Category: Technical Notes

Technical Notes

  • All Hail Linux:2: Finding your Way

    Objective

    Through this chapter, I will teach you to be slight comfortable with Linux GUI and Terminal. I will cover basic command like ls, cp, mv, cd etc. show that you can draw parallel to GUI based action to command based action.

    GNOME Desktop Environment(Linux)

    Getting around in your GUI is very straight forward. You can click show apps to see installed apps. You get a lot of utilities while installing Ubuntu such as libre office, calculator etc. and if you need more apps, go to App Center and browse for apps. For example, if you require postman which is a tool for API testing and verification, you get the option to download it. You can choose to explore under different sections. Steam is also available for Ubuntu, if you are a gaming fan and the creator of Steam is Canonical, the company behind Ubuntu.

    By clicking on the right top corner, you can get direct access to Wi-Fi, Bluetooth, screenshot etc. Click on settings to adjust your computer preference, for example, changing default apps.

    The Terminal

    While, GUI is good for regular desktop usage, the power of a Linux/Unix system comes from its terminal which offers extensive tools to take full advantage of the bare metal processors. To open a terminal in your Ubuntu System, you can either search for it or just type Ctrl+Alt+t ; which opens a gnome terminal in your system.

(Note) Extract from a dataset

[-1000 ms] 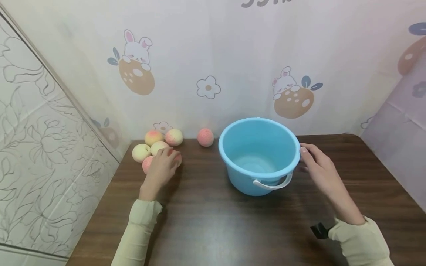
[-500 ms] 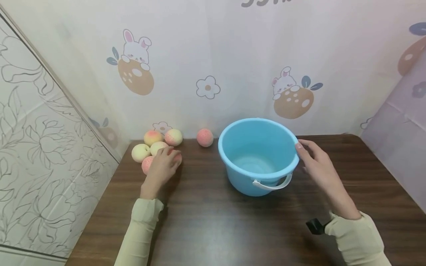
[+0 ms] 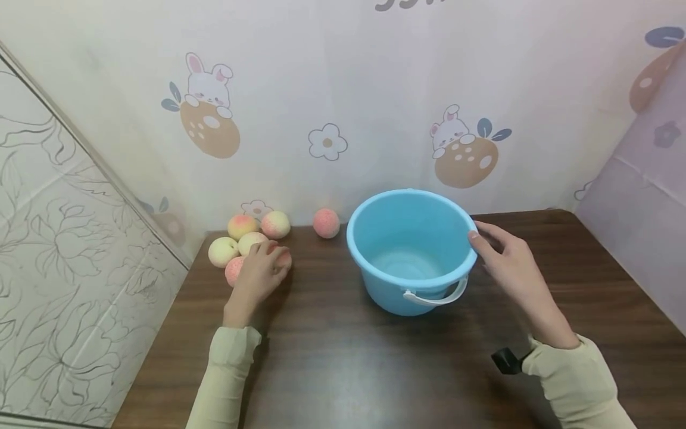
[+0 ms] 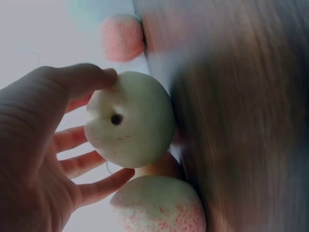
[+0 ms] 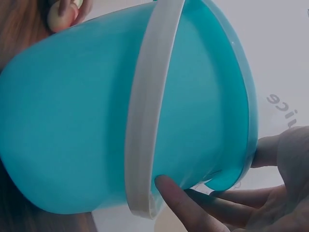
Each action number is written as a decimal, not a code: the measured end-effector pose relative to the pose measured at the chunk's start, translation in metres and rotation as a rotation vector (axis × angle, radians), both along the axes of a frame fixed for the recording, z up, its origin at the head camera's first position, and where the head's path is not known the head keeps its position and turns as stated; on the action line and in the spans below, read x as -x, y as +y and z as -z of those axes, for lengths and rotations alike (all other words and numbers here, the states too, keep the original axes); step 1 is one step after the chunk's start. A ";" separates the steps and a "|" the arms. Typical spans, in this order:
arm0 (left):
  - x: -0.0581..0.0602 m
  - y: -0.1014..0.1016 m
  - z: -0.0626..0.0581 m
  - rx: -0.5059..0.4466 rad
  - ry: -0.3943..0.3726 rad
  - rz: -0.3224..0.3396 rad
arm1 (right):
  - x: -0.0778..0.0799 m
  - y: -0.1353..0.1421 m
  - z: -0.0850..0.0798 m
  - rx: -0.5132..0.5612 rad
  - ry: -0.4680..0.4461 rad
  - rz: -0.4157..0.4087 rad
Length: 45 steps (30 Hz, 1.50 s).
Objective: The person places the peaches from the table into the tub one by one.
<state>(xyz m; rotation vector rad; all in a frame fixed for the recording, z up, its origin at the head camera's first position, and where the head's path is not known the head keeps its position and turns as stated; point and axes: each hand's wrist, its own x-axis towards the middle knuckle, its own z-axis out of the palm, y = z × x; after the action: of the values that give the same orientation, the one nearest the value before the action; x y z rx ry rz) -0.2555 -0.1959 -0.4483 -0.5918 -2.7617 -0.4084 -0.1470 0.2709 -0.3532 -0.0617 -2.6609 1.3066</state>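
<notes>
Left wrist view: pale peach (image 4: 133, 118) between thumb and fingers

The left hand (image 4: 43, 140) holds the peach with its thumb on one side and its spread, curved fingers behind; the span between them is about the fruit's own width. The peach is at the left of the table (image 3: 332, 369), at the edge of a cluster; whether it bears on the wood, I cannot tell. It looks light and fairly firm, with a matt, flecked skin that should grip well, but being round it could roll. Its widest girth is the place to hold, lightly, in case the flesh dents.

The right hand (image 3: 509, 262) pinches the rim of the blue bucket (image 3: 409, 280), thumb at the lip and fingers outside. The bucket stands upright; its smooth plastic wall is probably light and a little springy, so the rim makes the surest hold. Its white handle (image 3: 436, 300) hangs down on the near side, close to those fingers.

Beside the left hand, a pink peach (image 3: 236, 271), two cream peaches (image 3: 223, 252) and two blushed peaches (image 3: 243, 227) crowd in and could be nudged. A lone pink peach (image 3: 326, 223) sits between cluster and bucket, near the patterned curtain (image 3: 268, 149); the bucket's raised rim is the tallest obstacle.
</notes>
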 end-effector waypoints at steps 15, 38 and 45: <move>-0.006 0.013 -0.001 0.003 0.004 -0.023 | -0.002 -0.001 -0.004 0.027 -0.038 -0.050; -0.002 0.020 -0.004 0.045 -0.025 -0.045 | 0.003 0.006 -0.005 0.014 -0.069 -0.059; -0.004 0.020 -0.005 0.075 -0.104 -0.071 | 0.005 0.004 -0.004 0.027 -0.067 -0.067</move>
<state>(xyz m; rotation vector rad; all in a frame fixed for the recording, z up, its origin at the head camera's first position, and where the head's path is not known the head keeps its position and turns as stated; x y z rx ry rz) -0.2510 -0.1759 -0.4432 -0.5010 -2.8984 -0.3298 -0.1516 0.2745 -0.3495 -0.0207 -2.7234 1.3842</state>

    By default, you land into your home directory. You can verify that by running pwd command (type pwd in terminal and press enter). You can run ls command to list the directory. To change directory, you can use cd target_directory_name (eg. cd Documents). Whatever you type in the terminal is case sensitive, something to keep in mind. Additionally, you can use tab for auto completion, or tab tab for auto suggestion. Using cd as is, will always move you to your home directory.

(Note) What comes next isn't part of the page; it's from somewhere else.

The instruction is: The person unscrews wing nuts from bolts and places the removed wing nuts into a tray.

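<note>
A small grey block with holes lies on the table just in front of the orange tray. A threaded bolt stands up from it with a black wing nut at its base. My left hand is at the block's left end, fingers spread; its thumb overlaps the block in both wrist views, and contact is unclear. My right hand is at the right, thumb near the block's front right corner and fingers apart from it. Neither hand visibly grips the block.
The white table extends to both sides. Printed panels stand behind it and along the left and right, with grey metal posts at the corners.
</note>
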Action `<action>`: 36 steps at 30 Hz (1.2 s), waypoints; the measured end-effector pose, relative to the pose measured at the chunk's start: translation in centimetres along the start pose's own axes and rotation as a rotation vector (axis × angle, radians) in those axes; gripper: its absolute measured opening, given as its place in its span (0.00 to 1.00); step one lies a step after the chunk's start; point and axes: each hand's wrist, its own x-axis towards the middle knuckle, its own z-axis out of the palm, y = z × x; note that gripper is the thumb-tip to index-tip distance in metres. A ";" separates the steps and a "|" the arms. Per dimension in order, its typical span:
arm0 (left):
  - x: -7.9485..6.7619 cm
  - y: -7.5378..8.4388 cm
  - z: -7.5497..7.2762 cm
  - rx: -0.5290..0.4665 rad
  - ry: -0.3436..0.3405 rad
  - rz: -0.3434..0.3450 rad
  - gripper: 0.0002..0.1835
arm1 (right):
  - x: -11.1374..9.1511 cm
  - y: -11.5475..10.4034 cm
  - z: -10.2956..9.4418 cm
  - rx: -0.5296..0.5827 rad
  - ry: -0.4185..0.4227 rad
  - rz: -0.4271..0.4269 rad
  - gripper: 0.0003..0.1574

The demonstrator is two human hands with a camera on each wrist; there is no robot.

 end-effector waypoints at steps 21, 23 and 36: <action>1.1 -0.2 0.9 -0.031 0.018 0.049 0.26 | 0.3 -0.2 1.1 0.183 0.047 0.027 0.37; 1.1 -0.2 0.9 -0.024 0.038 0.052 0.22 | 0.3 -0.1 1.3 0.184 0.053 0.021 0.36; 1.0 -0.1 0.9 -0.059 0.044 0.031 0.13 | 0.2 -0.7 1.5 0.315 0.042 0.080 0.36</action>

    Relative vs Absolute Path

    Since we are just starting, I won’t burden you with the details of Linux file systems, but allow me to tell you just this much, everything starts from / (known as root directory). The output of pwd command is /home/alok, so in a way it is implying that inside root (/) there is home directory and inside home there is alok directory. If I do ls. I can see other directories like Downloads, Destop etc.
    If I am present in my home directory (/home/alok) and I want to go to a subdirectory Desktop, I can do that in two ways:

    1. Using relative path: cd Desktop
    2. Using absolute path: cd /home/alok/Desktop

    Once I am inside Desktop directory and I decided to move to Downloads directory, I can do that again in two ways:

    1. Using relative path: cd ../Downloads
    2. Using absolute path: cd /home/alok/Downloads

    .. (Double dots) is a notation for parent directory while . (single dot) is the notation for current directory.

    Absolute path should be easier to understand if you understand that every directory can be traced from the root.
    To make sense of relative path you can try running ls ../.. and see what the output is.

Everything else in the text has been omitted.